» **Goal of the exercise**
The answer must consist of every line in the data that contains "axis".
---- Supplied data
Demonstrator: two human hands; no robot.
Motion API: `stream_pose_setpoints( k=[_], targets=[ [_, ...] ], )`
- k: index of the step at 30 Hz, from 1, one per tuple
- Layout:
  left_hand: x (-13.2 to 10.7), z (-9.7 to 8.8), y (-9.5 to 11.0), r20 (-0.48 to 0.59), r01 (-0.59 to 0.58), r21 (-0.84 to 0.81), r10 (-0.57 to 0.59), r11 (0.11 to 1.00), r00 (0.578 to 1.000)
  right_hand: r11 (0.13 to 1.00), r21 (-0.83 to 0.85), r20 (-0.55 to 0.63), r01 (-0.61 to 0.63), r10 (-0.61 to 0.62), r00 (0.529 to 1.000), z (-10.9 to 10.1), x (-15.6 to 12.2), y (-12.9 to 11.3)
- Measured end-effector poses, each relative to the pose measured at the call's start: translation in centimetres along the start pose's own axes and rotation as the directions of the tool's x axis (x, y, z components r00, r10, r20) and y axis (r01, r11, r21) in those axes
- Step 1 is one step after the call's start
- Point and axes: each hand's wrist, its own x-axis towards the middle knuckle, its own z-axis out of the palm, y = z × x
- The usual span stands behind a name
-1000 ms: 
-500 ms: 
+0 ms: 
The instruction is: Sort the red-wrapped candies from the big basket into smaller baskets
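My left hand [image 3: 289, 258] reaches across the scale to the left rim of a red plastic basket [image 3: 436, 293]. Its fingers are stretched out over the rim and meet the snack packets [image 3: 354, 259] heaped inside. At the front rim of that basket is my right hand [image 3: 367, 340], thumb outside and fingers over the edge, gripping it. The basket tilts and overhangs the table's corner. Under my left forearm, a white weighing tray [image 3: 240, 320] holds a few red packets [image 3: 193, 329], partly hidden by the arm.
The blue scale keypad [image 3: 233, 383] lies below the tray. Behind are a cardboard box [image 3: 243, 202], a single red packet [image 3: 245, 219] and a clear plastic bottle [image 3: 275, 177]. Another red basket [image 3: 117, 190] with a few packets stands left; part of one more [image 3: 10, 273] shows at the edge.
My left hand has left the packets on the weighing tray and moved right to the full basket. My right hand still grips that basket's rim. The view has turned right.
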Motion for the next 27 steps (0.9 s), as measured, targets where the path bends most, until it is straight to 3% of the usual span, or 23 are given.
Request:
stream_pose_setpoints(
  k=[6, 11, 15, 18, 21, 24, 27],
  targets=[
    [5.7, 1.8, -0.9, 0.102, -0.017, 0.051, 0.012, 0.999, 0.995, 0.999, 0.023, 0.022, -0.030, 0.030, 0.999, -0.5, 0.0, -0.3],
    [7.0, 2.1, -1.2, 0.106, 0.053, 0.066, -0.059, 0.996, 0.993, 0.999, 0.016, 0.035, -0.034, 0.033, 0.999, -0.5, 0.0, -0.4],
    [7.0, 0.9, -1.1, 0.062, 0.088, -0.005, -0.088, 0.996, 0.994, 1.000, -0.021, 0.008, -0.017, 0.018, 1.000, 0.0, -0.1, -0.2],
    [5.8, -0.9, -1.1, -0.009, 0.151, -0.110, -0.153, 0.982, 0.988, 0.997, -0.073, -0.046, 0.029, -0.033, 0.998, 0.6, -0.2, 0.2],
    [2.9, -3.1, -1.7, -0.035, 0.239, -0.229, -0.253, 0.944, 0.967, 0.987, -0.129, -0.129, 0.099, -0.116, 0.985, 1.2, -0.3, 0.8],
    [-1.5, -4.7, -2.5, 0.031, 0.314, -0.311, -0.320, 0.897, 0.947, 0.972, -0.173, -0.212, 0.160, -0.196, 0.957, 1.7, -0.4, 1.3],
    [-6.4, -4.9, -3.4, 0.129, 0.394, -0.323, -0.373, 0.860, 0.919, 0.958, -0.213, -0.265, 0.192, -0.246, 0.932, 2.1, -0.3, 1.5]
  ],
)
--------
» **Expected answer**
- Measured end-effector poses, each relative to the pose measured at the call's start: translation in centimetres along the start pose's own axes and rotation as the directions of the tool's x axis (x, y, z components r00, r10, r20) and y axis (r01, r11, r21) in those axes
- Point and axes: each hand's wrist, its own x-axis towards the middle knuckle, its own z-axis out of the palm, y = z × x

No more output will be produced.